EU cancels summit in attempt to stop ‘Grexit’

Full summit of EU leader to decide Greece’s fate in eurozone scrapped to let finance ministers reach bailout deal.

Debate on Greek proposal at the parliament
The Greek parliament has backed a proposed bailout package with austerity measures [Getty Images]

The EU has cancelled a full 28-nation summit to decide Greece’s fate in the single European currency as eurozone finance ministers attempt to reach a deal with Athens in “difficult” reform-for-bailout talks.

European Council President Donald Tusk said on Sunday that a summit of 19 eurozone leaders will still be held and continue until talks with Greece are concluded.

The move came after divided eurozone finance ministers held talks on Greece late into the night on Friday, telling their Greek counterpart that Athens must go beyond an initial set of proposals for reforms if it wants them to open negotiations on a bailout.


OPINION: Greek austerity is dead, long live austerity


Several sources said there was consensus among the other 18 ministers around the table during the “exceptionally difficult” talks that the leftist government in Athens must take further steps to convince them it would honour any new debts.

Counting the Cost: ‘Austerity has practically destroyed Greece’

Greek officials, European finance ministers and leaders held talks in Brussels to decide whether to negotiate a third bailout for Greece to steer it away from imminent bankruptcy.

Al Jazeera’s Neave Barker, reporting from Brussels, said Saturday’s talks wrapped up “with a real sense of distrust coming from a lot of the Eurogroup”.

Earlier on Saturday, the Greek parliament backed a proposed bailout package with painful austerity measures from Prime Minister Alexis Tsipras’ government, with 251 of 300 MPs voting in favour of the package. Such harsh austerity measures were something his leftist party was elected to counter.

‘Question of trust’

Officials have voiced concern over whether or not Greece can be trusted to stick to the proposed reforms, which include spending cuts in areas such as pensions and tax hikes, to secure a three-year bailout of $59bn.

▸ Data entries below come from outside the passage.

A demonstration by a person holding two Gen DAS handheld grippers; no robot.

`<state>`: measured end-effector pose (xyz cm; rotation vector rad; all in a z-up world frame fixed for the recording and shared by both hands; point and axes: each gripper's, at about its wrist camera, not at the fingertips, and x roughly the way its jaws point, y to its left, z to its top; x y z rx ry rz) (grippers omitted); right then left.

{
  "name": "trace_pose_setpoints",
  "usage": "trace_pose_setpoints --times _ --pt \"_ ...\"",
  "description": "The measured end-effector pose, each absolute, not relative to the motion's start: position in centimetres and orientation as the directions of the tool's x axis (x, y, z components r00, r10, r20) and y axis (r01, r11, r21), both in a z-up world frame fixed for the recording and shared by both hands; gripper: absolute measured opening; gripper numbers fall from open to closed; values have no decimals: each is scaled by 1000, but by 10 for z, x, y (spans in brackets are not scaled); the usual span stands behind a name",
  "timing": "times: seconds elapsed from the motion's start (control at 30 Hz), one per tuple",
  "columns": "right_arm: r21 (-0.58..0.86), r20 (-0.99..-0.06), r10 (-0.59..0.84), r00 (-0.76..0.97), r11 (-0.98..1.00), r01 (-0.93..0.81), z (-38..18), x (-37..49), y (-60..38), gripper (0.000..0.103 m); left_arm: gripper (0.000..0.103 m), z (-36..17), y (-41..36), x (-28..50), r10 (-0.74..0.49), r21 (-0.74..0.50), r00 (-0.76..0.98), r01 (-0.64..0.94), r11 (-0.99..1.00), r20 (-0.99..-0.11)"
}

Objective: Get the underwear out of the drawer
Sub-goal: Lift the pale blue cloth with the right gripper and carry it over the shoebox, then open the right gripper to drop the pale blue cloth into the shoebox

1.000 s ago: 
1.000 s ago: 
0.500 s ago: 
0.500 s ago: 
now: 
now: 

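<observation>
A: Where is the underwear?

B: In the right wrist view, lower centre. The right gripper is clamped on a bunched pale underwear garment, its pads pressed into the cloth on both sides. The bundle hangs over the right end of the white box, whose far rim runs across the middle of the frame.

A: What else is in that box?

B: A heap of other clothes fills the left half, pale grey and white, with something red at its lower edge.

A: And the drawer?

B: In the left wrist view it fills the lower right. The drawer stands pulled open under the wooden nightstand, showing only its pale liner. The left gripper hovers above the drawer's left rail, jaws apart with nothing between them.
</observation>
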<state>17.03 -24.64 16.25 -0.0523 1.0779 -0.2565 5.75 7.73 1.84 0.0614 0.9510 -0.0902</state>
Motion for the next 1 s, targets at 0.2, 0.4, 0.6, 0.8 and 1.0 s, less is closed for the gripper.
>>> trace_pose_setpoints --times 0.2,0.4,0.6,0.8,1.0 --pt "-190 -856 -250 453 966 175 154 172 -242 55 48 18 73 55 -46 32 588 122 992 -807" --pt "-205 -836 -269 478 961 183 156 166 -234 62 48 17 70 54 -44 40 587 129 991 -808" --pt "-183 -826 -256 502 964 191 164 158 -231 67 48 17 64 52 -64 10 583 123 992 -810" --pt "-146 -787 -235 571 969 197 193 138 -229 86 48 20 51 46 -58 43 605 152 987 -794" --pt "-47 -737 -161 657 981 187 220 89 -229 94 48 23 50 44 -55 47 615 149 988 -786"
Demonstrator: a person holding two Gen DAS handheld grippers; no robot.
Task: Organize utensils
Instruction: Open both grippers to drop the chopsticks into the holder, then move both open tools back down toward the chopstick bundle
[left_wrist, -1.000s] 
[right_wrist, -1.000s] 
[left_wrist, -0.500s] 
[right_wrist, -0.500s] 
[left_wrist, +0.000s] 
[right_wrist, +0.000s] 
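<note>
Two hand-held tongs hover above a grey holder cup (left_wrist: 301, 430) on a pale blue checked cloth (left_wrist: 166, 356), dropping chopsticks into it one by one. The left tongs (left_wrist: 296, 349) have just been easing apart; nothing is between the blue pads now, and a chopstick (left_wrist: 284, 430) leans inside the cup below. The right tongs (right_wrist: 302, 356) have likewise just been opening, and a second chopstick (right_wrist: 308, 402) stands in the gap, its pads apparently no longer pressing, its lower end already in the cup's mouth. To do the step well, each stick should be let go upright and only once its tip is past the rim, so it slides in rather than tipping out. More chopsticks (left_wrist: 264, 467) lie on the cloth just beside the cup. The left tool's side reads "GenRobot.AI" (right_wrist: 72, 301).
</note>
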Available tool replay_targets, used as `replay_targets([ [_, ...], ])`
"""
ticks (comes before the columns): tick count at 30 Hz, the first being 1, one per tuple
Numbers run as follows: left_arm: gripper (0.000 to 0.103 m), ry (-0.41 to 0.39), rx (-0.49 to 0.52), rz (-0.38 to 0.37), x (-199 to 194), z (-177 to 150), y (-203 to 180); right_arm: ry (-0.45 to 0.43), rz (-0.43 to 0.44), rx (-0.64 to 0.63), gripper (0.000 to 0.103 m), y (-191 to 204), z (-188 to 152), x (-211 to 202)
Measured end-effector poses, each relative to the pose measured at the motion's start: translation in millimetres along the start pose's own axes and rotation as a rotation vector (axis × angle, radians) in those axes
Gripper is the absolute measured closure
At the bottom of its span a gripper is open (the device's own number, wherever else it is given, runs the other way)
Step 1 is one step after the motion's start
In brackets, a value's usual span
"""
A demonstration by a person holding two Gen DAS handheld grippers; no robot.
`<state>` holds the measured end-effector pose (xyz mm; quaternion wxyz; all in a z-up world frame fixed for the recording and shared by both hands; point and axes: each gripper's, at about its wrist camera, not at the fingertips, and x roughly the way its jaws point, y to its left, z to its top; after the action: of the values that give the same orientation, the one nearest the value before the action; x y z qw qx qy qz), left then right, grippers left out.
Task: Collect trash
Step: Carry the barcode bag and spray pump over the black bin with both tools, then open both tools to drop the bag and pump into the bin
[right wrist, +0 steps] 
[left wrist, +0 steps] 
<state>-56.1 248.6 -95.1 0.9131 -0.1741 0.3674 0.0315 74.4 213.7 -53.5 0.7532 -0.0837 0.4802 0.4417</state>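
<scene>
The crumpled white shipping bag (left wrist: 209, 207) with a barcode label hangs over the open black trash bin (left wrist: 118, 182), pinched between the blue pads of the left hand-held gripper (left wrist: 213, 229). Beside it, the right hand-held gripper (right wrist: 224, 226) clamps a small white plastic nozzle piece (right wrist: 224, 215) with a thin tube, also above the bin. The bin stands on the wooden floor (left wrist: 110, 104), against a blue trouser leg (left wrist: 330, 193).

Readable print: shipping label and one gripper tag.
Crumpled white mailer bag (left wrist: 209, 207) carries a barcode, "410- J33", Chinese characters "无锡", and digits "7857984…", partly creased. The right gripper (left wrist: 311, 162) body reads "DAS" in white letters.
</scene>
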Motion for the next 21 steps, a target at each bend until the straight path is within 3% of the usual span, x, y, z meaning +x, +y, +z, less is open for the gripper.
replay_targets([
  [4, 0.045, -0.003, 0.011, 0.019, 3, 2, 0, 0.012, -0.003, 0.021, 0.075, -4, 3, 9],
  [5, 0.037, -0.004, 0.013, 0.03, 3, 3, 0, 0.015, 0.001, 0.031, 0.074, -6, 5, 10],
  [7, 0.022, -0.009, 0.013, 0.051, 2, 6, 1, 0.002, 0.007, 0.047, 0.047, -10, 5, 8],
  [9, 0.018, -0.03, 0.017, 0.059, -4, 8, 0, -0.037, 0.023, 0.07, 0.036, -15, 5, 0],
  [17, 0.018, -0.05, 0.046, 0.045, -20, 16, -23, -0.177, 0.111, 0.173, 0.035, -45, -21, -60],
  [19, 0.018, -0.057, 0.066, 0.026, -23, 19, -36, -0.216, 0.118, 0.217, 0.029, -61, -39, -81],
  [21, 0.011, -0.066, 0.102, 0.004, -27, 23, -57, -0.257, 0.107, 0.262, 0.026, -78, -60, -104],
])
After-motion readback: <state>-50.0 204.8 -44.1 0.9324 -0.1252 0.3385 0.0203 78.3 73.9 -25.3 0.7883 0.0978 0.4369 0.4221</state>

“We are still far away. It looks quite complicated,” said Eurogroup chairman and Dutch finance minister Jeroen Dijsselbloem.

“On both content and the more complicated question of trust, even if it’s all good on paper, the question is whether it will get off the ground and will it happen. So I think we are facing a difficult negotiation,” Dijsselbloem said.



Banks in Greece have been closed for two weeks and if a deal is not reached when the markets open on Monday, some banks could collapse.

A “Grexit” would make Greece the first country to leave the eurozone and its departure would have unpredictable ramifications on both Greece and the global financial markets.